#### PROBLEM DETAILS:
Every entry should be reproduced word for word.

========================

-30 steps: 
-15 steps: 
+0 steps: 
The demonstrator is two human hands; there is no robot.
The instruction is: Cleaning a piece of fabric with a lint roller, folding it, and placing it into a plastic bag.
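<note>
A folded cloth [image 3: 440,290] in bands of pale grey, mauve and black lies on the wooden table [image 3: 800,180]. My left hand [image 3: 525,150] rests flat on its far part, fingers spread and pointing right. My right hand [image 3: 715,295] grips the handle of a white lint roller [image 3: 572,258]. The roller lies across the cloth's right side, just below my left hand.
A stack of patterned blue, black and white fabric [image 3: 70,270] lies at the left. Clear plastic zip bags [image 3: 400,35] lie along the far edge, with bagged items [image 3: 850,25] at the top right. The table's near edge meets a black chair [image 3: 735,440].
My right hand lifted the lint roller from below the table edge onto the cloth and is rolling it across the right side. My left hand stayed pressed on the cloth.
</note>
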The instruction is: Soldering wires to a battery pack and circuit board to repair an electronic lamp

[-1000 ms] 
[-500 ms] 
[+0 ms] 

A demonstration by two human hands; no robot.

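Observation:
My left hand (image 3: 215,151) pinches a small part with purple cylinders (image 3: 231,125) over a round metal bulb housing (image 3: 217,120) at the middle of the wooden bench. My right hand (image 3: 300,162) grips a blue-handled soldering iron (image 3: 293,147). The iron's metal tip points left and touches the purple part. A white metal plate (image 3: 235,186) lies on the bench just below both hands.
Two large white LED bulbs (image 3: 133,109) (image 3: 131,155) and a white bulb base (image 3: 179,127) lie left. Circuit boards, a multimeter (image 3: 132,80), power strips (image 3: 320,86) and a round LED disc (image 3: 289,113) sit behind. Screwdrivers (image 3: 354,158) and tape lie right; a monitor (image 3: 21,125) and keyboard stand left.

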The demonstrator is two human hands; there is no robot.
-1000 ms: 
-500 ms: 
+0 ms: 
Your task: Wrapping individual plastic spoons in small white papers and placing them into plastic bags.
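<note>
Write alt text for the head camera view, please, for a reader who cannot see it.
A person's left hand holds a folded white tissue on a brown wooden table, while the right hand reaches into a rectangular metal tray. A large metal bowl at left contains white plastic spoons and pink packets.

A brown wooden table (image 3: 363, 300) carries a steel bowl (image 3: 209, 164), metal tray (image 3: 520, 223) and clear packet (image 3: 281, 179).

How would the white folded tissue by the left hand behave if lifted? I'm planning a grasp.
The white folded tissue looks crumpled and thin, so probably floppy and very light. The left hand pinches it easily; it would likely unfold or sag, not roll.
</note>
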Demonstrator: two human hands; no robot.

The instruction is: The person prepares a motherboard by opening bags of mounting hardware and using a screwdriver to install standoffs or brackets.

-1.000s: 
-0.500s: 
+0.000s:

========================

#### PROBLEM SOLUTION:
-30 steps: 
-15 steps: 
+0 steps: 
The demonstrator is two human hands; there is no robot.
The instruction is: Cleaning a piece of fabric with a lint roller, folding it, and placing it into a plastic bag.
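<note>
A folded cloth [image 3: 440,290] in bands of pale grey, mauve and black lies on the wooden table [image 3: 800,180]. My left hand [image 3: 525,150] rests flat on its far part, fingers spread and pointing right. My right hand [image 3: 715,295] grips the handle of a white lint roller [image 3: 572,258]. The roller lies across the cloth's right side, just below my left hand.
A stack of patterned blue, black and white fabric [image 3: 70,270] lies at the left. Clear plastic zip bags [image 3: 400,35] lie along the far edge, with bagged items [image 3: 850,25] at the top right. The table's near edge meets a black chair [image 3: 735,440].
My right hand lifted the lint roller from below the table edge onto the cloth and is rolling it across the right side. My left hand stayed pressed on the cloth.
</note>
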The instruction is: Soldering wires to a battery pack and circuit board to repair an electronic lamp

[-1000 ms] 
[-500 ms] 
[+0 ms] 

A demonstration by two human hands; no robot.

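Observation:
My left hand (image 3: 215,151) pinches a small part with purple cylinders (image 3: 231,125) over a round metal bulb housing (image 3: 217,120) at the middle of the wooden bench. My right hand (image 3: 300,162) grips a blue-handled soldering iron (image 3: 293,147). The iron's metal tip points left and touches the purple part. A white metal plate (image 3: 235,186) lies on the bench just below both hands.
Two large white LED bulbs (image 3: 133,109) (image 3: 131,155) and a white bulb base (image 3: 179,127) lie left. Circuit boards, a multimeter (image 3: 132,80), power strips (image 3: 320,86) and a round LED disc (image 3: 289,113) sit behind. Screwdrivers (image 3: 354,158) and tape lie right; a monitor (image 3: 21,125) and keyboard stand left.
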
The demonstrator is two human hands; there is no robot.
-1000 ms: 
-500 ms: 
+0 ms: 
Your task: Wrapping individual plastic spoons in small white papers and placing them into plastic bags.
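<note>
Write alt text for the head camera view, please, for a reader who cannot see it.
A person's left hand holds a folded white tissue on a brown wooden table, while the right hand reaches into a rectangular metal tray. A large metal bowl at left contains white plastic spoons and pink packets.

A brown wooden table (image 3: 363, 300) carries a steel bowl (image 3: 209, 164), metal tray (image 3: 520, 223) and clear packet (image 3: 281, 179).

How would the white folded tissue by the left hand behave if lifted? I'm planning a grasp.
The white folded tissue looks crumpled and thin, so probably floppy and very light. The left hand pinches it easily; it would likely unfold or sag, not roll.
</note>
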Demonstrator: two human hands; no robot.

The instruction is: The person prepares a motherboard by opening bags of mounting hardware and using a screwdriver to install standoffs or brackets.

-1.000s: 
-0.500s: 
+0.000s:

The output for this exercise is complete.